DIRECTIONS: What you return must match the data below exactly, minus any pictures.

RECORDED INFORMATION:
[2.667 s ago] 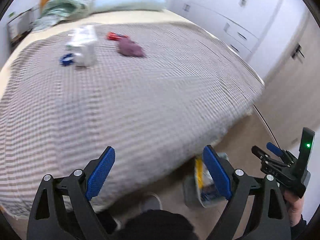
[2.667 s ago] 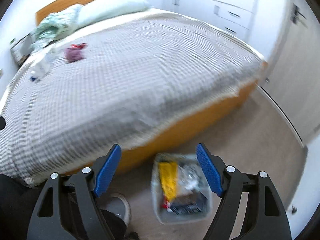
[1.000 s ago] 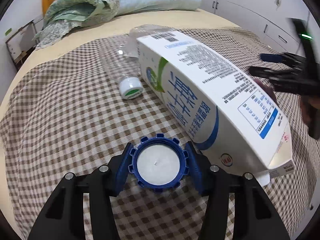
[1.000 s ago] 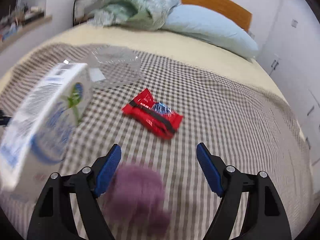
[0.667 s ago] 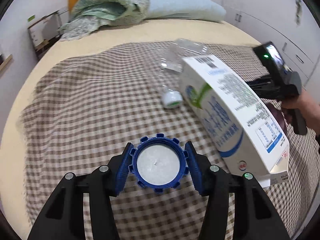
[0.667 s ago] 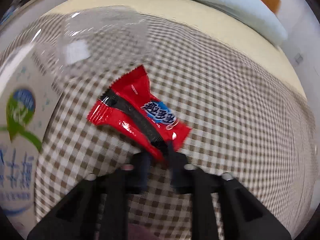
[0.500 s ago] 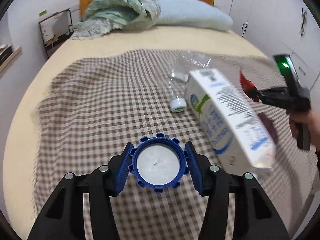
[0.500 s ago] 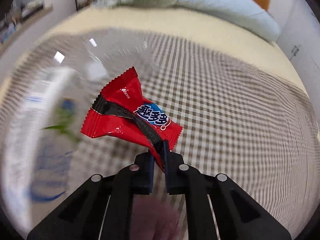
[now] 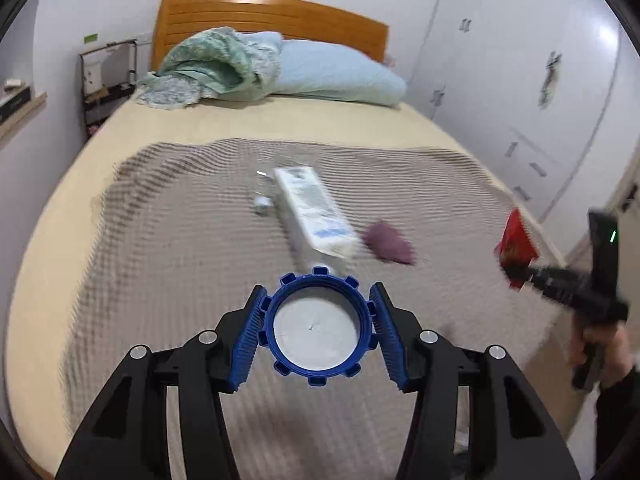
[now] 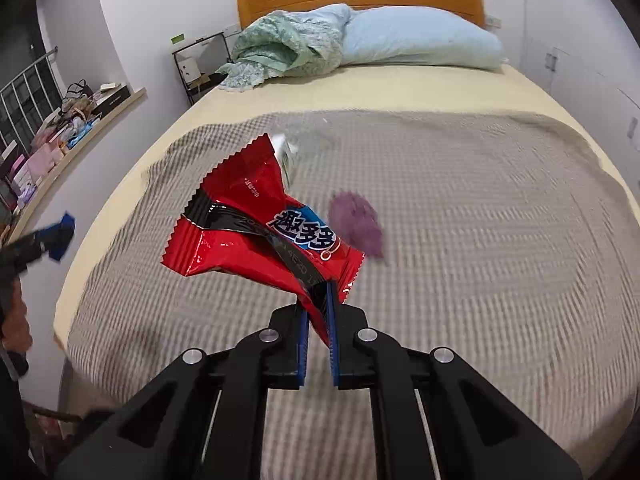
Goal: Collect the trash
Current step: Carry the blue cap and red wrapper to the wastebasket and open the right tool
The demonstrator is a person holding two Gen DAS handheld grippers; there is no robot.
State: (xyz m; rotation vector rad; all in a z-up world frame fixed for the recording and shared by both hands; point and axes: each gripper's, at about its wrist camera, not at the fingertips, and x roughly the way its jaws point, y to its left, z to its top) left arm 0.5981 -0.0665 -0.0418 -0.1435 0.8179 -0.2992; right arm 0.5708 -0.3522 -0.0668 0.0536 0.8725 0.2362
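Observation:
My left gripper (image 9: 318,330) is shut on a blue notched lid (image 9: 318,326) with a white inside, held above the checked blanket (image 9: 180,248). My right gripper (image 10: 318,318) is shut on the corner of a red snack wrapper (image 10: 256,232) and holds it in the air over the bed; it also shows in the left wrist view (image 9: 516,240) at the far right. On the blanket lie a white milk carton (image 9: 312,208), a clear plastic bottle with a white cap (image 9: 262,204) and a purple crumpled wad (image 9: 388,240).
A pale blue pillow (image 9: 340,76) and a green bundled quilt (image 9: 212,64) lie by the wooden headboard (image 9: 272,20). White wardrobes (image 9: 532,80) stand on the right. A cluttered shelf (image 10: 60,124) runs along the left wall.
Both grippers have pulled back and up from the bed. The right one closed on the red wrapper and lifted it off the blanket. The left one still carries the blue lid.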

REPLY:
[2.667 s ago] 
[2.667 s ago] 
[1.000 s ago] 
[1.000 s ago] 
[0.667 s ago] 
[0.667 s ago] 
[0.500 s ago] 
[0.500 s ago] 
[now] 
[now] 
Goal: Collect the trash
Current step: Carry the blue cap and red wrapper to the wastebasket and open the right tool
The demonstrator is a person holding two Gen DAS handheld grippers; there is no robot.
State: (xyz m; rotation vector rad; all in a z-up world frame fixed for the recording and shared by both hands; point and axes: each gripper's, at about its wrist camera, not at the fingertips, and x roughly the way its jaws point, y to its left, z to its top) left arm 0.5981 -0.0665 -0.0418 -0.1435 0.8179 -0.2992; right arm 0.5708 -0.3522 -0.0668 0.0536 0.8725 0.2362
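Observation:
My left gripper (image 9: 318,330) is shut on a blue notched lid (image 9: 318,326) with a white inside, held above the checked blanket (image 9: 180,248). My right gripper (image 10: 318,318) is shut on the corner of a red snack wrapper (image 10: 256,232) and holds it in the air over the bed; it also shows in the left wrist view (image 9: 516,240) at the far right. On the blanket lie a white milk carton (image 9: 312,208), a clear plastic bottle with a white cap (image 9: 262,204) and a purple crumpled wad (image 9: 388,240).
A pale blue pillow (image 9: 340,76) and a green bundled quilt (image 9: 212,64) lie by the wooden headboard (image 9: 272,20). White wardrobes (image 9: 532,80) stand on the right. A cluttered shelf (image 10: 60,124) runs along the left wall.
Both grippers have pulled back and up from the bed. The right one closed on the red wrapper and lifted it off the blanket. The left one still carries the blue lid.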

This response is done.